Le vivant, la vraie singularité ?

 

Plusieurs publications récentes laissent penser que la réflexion sur la vie redevient d’actualité, par exemple La vie, mode d’emploi critique de Didier Tassin (Seuil, 2018). De plus en plus, des voix s’élèvent pour rendre aux vies invisibles leur visibilité ou tentent de faire entendre le témoignage de ces voix inaudibles : les exclus, les minorés, les migrants minorités … De plus en plus se pose la question pressante de la qualité des vies. Toutes les vies sont égales, en droit : en fait, les vies sont de qualité inégales.
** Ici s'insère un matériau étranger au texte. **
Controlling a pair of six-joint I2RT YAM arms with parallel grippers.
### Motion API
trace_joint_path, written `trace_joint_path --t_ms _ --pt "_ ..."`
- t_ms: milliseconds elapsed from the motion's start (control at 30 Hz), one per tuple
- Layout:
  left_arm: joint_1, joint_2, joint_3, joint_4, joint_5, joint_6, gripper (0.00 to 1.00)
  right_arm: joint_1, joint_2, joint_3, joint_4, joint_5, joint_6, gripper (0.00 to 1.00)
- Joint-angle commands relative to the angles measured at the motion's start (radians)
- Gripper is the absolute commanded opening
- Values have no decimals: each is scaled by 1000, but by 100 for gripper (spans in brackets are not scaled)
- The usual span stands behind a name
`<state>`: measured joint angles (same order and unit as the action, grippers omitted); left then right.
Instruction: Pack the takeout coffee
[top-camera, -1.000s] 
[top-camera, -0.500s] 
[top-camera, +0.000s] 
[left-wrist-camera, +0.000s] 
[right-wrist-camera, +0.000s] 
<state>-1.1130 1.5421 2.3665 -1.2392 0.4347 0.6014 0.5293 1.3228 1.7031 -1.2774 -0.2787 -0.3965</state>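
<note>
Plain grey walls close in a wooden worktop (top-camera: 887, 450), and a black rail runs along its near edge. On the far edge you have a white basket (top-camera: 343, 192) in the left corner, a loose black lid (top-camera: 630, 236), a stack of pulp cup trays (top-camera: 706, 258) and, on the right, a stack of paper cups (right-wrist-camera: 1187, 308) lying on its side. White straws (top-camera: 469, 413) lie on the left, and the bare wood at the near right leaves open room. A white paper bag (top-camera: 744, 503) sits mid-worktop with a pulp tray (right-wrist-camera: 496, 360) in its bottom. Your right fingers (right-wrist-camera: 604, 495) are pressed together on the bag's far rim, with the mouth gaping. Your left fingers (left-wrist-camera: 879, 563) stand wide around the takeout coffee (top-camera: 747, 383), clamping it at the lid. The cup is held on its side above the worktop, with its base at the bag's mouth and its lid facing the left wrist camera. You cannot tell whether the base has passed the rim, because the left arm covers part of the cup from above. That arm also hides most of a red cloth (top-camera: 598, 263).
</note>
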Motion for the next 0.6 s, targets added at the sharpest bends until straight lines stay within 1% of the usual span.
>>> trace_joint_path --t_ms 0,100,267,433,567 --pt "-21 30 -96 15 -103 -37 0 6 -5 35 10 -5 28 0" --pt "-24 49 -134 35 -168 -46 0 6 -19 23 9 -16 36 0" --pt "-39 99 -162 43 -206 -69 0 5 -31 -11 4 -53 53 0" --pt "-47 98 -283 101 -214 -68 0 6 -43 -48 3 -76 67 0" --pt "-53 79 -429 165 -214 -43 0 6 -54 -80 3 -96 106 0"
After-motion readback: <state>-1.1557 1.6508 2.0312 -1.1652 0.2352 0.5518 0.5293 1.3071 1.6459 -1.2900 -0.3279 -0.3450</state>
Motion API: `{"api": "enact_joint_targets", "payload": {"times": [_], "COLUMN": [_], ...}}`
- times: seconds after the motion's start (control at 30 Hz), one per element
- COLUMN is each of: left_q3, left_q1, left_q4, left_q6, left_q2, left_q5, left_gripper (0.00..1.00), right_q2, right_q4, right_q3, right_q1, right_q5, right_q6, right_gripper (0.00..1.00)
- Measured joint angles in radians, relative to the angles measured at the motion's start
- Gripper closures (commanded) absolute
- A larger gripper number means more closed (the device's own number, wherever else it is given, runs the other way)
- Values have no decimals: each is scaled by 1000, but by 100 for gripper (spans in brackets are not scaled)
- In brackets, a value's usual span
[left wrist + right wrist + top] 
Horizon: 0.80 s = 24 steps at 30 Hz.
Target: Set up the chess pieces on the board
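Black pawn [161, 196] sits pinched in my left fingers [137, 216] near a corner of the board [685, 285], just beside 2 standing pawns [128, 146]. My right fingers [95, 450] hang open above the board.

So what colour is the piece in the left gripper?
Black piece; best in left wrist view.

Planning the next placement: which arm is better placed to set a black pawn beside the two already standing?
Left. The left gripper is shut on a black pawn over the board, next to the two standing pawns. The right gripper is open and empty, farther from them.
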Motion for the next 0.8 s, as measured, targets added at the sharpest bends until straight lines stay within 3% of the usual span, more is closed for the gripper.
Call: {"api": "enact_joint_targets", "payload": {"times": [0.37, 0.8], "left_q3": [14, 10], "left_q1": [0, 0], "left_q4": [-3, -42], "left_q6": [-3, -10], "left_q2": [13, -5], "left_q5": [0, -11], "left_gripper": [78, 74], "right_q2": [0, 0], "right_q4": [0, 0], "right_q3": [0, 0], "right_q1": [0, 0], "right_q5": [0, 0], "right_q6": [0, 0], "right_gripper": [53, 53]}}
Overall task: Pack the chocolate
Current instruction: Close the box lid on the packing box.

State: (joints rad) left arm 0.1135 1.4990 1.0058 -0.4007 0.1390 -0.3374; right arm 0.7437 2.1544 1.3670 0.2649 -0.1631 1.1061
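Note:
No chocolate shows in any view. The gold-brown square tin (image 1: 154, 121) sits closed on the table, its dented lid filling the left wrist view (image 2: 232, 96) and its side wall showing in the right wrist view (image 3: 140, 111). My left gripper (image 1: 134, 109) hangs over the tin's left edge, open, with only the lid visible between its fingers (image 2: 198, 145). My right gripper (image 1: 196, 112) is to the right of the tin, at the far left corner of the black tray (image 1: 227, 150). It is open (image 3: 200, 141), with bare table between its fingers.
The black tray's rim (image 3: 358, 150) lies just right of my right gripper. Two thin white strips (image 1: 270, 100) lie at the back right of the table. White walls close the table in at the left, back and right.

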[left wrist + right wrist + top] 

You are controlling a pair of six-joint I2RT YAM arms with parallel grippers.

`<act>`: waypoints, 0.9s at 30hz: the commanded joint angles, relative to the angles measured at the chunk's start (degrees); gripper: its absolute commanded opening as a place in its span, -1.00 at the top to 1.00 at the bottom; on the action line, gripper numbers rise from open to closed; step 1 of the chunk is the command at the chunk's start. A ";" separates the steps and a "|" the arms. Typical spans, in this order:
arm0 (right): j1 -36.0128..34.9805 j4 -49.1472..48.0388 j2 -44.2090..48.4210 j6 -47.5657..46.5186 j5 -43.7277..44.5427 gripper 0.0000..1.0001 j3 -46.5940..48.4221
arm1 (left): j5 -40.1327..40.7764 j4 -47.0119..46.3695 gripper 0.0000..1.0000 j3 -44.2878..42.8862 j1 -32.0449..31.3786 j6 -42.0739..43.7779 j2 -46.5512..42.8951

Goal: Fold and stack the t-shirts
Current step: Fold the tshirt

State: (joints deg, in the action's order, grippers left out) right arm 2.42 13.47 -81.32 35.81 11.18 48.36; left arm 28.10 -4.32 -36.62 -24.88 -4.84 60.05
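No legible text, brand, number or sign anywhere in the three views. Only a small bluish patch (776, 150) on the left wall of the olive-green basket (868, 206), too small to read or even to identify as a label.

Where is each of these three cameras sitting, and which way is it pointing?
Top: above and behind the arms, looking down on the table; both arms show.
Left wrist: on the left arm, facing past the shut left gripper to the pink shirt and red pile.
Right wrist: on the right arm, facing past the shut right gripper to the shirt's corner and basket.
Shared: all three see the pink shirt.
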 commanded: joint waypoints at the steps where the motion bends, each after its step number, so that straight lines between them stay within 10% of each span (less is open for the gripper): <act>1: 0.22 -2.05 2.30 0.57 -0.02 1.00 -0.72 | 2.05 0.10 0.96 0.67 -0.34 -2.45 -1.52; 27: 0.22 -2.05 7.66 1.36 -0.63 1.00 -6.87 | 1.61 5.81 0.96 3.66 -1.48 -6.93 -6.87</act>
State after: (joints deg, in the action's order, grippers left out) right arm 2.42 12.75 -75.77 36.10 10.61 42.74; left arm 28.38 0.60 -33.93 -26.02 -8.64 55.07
La question de la « vie bonne » a trouvé aussi un sursaut de pertinence théorique depuis que la philosophie américaine J. Butler, reprenant une assertion du philosophe allemand Adorno demande : « comment peut-on mener une vie bonne dans une vie mauvaise ? ».

Peut-être le temps est-il mûr pour que les sciences sociales et les sciences biologiques nouent un dialogue autour de la vie, pour réunir le vivant et le vécu, le biologique et le biographique (Tassin). En tous cas, elles pourraient ou peut-être devraient en trouver l’occasion pour résister ensemble au déploiement de l’idéologie du transhumanisme (augmentation de la vie humaine) et du projet posthumaniste (amélioration de la vie humaine vers une espèce plus performante).

L’enjeu pourrait en être le suivant : comment construire la cohabitation du vivant et de la machine qui, par ailleurs, est inéluctable ? Doit-on accepter comme seule possibilité l’intégration du vivant dans le numérique ? On se permet donc de signaler dans ce contexte la position isolée de Miguel Benasayag (déjà l’auteur de Cerveau augmenté, homme diminué, La Découverte) qui vient de publier La Singularité du vivant (Le pommier, 2017).

Est-ce que la différence entre le vivant et la machine est seulement quantitative ? On parle beaucoup de la Singularité dans le monde des NBIC. Et si la singularité était le vivant lui-même ? Et si la défense de la singularité de l’humain (culture) passait par la défense de la singularité du vivant contre le “tout numérique”. En tous cas, c’est la thèse iconoclaste de Benasayag : le vivant (et la culture) est l’autre de l’algorithme. Autrement dit, il y aurait deux modèles possibles et non pas seulement un :

  • assimilation du vivant (différence biologique) et du culturel (différence anthropologique) au modèle informatique dominant, à partir du présupposé de l’algorithmisation universelle
  • hybridation du vivant et du numérique à partir de la reconnaissance de la singularité du vivant et du culturel

La responsabilité serait de tenter de penser rationnellement la singularité irréductible du vivant, ce qui serait peut-être la condition d’une sagesse qui se cherche pour notre temps.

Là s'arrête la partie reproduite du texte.